To call these universal implies
much larger populations that normally interacted in the course of single
lifetimes or within the time of intergenerational contact and memory; so that
small groups again and again came to points of a primeval (to use Vignoli’s term)[24]
recognition, even when they found carved, structured or painted signs hundreds
or thousands of years after the previous group had placed them there. What was not remembered was any specific
symbolic content; rather what was triggered by these recognizable objects and
markings was a process of emotional patterning.

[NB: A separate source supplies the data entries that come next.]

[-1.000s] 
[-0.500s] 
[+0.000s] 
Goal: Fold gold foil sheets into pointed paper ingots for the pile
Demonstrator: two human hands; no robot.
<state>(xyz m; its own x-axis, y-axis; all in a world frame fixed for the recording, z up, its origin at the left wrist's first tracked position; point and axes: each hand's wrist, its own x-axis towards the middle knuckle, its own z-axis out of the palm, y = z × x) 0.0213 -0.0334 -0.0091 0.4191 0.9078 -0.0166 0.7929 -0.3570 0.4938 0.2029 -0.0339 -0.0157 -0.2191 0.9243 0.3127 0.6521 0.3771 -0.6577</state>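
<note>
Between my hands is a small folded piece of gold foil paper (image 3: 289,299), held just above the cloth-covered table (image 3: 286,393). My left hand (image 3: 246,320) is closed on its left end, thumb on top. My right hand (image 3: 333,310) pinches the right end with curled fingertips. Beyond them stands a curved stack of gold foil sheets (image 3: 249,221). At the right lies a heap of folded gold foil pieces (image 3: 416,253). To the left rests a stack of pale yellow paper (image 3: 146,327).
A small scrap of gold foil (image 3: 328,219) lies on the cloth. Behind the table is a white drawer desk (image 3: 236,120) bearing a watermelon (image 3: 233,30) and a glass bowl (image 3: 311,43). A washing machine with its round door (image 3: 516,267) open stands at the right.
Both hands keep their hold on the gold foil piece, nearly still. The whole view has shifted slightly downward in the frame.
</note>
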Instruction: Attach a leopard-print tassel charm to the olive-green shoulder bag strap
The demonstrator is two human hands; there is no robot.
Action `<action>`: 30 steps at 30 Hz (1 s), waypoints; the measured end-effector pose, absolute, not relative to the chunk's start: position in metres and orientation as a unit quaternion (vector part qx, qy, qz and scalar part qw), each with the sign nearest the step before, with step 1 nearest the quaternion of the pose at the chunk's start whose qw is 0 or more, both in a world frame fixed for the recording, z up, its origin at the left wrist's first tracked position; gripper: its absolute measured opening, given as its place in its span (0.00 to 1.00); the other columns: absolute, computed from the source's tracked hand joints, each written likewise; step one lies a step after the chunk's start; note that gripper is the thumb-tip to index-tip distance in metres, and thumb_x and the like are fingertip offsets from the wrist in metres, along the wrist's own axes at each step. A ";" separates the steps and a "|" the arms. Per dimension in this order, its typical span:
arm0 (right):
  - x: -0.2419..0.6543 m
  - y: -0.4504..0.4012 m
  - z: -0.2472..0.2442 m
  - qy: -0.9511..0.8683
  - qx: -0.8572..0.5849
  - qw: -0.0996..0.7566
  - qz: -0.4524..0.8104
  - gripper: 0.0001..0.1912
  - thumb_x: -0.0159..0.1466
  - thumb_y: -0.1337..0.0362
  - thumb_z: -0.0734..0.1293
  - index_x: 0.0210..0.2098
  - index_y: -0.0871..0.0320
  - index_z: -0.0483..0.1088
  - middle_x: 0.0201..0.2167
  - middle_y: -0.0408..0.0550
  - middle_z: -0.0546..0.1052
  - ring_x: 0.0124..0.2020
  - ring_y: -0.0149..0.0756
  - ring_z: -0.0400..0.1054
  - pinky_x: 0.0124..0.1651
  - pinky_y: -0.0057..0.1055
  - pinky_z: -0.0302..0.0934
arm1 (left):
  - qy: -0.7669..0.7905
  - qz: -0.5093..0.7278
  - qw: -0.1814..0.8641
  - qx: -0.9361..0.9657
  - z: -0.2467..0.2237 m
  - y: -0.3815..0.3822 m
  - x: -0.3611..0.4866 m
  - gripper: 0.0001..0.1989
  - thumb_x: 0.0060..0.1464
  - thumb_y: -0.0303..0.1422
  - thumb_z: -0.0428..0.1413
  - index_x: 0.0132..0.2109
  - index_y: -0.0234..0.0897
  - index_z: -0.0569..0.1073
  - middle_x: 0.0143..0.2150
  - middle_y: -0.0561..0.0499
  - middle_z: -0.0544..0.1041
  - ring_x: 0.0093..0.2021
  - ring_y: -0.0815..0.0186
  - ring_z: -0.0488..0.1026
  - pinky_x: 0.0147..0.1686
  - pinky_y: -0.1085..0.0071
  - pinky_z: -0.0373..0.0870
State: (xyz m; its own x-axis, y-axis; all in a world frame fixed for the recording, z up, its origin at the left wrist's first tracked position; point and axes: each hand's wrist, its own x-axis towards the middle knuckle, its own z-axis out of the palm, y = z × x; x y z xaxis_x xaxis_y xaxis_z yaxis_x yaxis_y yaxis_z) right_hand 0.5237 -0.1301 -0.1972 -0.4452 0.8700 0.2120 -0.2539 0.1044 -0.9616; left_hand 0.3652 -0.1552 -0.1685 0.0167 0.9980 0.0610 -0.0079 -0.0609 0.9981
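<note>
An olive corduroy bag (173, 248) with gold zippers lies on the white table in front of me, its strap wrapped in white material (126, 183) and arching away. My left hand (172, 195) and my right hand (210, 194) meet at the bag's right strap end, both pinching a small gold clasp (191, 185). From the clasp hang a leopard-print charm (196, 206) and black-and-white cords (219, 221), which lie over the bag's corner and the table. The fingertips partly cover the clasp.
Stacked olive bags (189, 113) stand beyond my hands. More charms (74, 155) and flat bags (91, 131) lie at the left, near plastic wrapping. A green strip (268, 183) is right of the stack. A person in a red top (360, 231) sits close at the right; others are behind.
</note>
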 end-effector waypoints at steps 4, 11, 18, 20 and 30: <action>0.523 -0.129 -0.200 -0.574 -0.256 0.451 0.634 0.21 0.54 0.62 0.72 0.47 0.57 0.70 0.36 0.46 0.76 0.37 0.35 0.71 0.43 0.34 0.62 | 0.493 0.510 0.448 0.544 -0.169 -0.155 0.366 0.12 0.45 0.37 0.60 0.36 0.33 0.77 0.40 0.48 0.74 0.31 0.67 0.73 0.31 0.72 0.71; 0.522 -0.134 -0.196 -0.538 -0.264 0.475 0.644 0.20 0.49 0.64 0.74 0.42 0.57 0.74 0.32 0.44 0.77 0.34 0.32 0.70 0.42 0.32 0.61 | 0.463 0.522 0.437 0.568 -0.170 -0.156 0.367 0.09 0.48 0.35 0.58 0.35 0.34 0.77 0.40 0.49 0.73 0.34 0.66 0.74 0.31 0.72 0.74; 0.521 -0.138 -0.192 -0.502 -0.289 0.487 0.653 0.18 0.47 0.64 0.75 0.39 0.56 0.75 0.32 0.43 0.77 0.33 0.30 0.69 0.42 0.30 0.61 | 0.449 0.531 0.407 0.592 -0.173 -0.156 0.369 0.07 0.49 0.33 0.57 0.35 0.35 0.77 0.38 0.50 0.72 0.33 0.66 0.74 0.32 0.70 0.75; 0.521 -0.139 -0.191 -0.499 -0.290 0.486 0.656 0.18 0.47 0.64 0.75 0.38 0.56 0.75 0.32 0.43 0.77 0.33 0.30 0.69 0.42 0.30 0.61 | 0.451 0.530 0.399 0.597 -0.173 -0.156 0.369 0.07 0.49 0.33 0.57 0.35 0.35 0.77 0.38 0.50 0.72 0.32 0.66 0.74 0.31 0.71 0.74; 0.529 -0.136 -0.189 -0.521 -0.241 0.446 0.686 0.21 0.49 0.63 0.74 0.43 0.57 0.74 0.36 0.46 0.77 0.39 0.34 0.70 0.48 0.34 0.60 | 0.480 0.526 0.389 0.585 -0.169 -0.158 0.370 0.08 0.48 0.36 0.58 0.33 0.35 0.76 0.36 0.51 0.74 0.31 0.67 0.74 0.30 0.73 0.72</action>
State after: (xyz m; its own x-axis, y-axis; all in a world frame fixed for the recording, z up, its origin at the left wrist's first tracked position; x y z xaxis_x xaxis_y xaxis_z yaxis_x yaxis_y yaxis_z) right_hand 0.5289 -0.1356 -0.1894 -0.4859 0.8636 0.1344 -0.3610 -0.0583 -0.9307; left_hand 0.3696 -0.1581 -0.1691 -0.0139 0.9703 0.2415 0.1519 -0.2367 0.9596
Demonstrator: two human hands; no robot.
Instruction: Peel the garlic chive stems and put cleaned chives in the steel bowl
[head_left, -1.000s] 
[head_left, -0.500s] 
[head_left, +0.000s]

In brief, no archetypal language of symbols, no collective consciousness
able to communicate across time and space, no pristine knowledge unchanged for
millennia waiting to be tapped into.
Triggers of vivid and lively sensations arise from each
individual and each psycho-class of shared upbringing experience in bursts of
ritual violence,[25]
“occasioned by the same tendency to animatedness
[sic] which is proper to the perception.”[26]
NOTES
[1]Eve
Garrard, “The Pleasures of Antisemitism” originally published in Fathom No. 3 (Summer 2013), later on 7 May 2013
expanded online .
[2]
This does not mean that I undervalue politics, nor war its natural extension
into violence between states, but that ideologies and reasons of state are
manifestations (or symptoms, if you like) of deeper psychohistorical
motives.
[3]
What has become more absurd because of the electronic means of communicating
and storing knowledge now is that the article that led to Karsety being found
guilty in November 2004 would today see him pronounced innocent in July 2013,
as the clarification of documents brought about by his defence team created a
new context for the charges the France-2
TV network being a hoax exist in the public domain; see Philippe Karsenty, “No
First Amendment Here: French Court Finds Me Guilty in Al-Dura Affair” Europe France World News, distributed
over the internet variously, but I first received this document via PJ Medioa
online at http//pjmedia.com.
[4] See my earlier
essay on “The Little Boy Who Wouldn’t Stay Dead” EEJH (24 May 2013) eejh@ yahoo
groups.com.
[5]
“Haunt” is not a mere metaphor drawn from magic, mystery and ghost stories; it
replaces modern psychological terms which have taken on a deterministic tinge
and goes along with other older words like “enthusiasm”, “impressions” and
“influence”. It comes into use where
George Sand, for instance, wants to find “le secret d’une individualité bizarre
ou remarkable” (the secret of a bizarre or remarkable individuality) and makes
possible the opening of a “cœur sanglant à l’expérimentation psychologique” (bleeding
heart to psychological experimentation); see the Préface to her Lettres d’un voyageur, 1869). The heart
(cœur) stands here for the mind in
its widest sense so as to include emotional, unconscious and unperceived external
forces. The sense of bleeding (sanglant) refers to the lack of rational and volitional boundaries
to the personality, its leaking out of hidden spirits and ghostly images of
forgotten and repressed persons and events.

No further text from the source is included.